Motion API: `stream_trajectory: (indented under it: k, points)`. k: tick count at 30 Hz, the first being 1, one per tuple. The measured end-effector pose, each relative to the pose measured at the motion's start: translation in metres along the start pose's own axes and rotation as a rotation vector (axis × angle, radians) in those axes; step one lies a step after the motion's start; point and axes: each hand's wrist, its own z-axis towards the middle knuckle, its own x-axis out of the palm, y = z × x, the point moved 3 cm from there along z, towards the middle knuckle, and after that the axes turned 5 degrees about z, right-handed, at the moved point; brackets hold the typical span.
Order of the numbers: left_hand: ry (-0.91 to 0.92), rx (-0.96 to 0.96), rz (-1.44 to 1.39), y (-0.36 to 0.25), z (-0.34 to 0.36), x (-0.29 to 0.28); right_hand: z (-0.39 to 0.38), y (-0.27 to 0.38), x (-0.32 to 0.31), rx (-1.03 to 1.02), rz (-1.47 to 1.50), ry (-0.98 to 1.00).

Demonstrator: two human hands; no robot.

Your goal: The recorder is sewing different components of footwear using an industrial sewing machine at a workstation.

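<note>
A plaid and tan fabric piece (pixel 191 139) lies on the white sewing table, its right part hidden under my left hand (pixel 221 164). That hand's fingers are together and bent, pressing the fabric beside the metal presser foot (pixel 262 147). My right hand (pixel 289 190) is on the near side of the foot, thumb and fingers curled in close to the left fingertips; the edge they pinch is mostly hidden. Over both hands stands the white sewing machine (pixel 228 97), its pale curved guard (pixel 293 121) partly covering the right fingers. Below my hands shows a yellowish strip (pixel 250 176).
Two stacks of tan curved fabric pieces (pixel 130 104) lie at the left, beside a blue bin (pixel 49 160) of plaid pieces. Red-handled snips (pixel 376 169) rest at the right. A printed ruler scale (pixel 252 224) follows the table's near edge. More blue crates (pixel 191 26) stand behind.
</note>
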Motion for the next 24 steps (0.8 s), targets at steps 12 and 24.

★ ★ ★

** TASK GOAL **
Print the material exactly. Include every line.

** WRITTEN RESPONSE **
Motion API: `stream_trajectory: (indented under it: k, points)`. k: tick count at 30 Hz, the first being 1, one per tuple. The measured end-effector pose, each relative to the pose measured at the motion's start: translation in metres along the start pose's own axes and rotation as a rotation vector (axis × angle, radians) in those axes; step one lies a step after the motion's start; point and axes: each hand's wrist, its own z-axis towards the middle knuckle, its own x-axis out of the palm, y = z × x, the point moved 3 cm from there along z, towards the middle knuckle, and after that the axes turned 5 degrees about z, right-handed, at the moved point; brackets hold the typical span.
Order of the numbers: left_hand: ry (-0.91 to 0.92), rx (-0.96 to 0.96), rz (-1.44 to 1.39), y (-0.36 to 0.25), z (-0.34 to 0.36), x (-0.29 to 0.28); right_hand: z (-0.39 to 0.38), y (-0.27 to 0.38), x (-0.32 to 0.31), rx (-1.03 to 1.02), rz (-1.47 to 1.50), ry (-0.98 to 1.00).

Demonstrator: two human hands; no robot.

Your goal: The recorder is sewing different components of footwear using an industrial sewing machine at a workstation.

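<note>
A plaid and tan fabric piece (pixel 191 139) lies on the white sewing table, its right part hidden under my left hand (pixel 221 164). That hand's fingers are together and bent, pressing the fabric beside the metal presser foot (pixel 262 147). My right hand (pixel 289 190) is on the near side of the foot, thumb and fingers curled in close to the left fingertips; the edge they pinch is mostly hidden. Over both hands stands the white sewing machine (pixel 228 97), its pale curved guard (pixel 293 121) partly covering the right fingers. Below my hands shows a yellowish strip (pixel 250 176).
Two stacks of tan curved fabric pieces (pixel 130 104) lie at the left, beside a blue bin (pixel 49 160) of plaid pieces. Red-handled snips (pixel 376 169) rest at the right. A printed ruler scale (pixel 252 224) follows the table's near edge. More blue crates (pixel 191 26) stand behind.
</note>
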Motion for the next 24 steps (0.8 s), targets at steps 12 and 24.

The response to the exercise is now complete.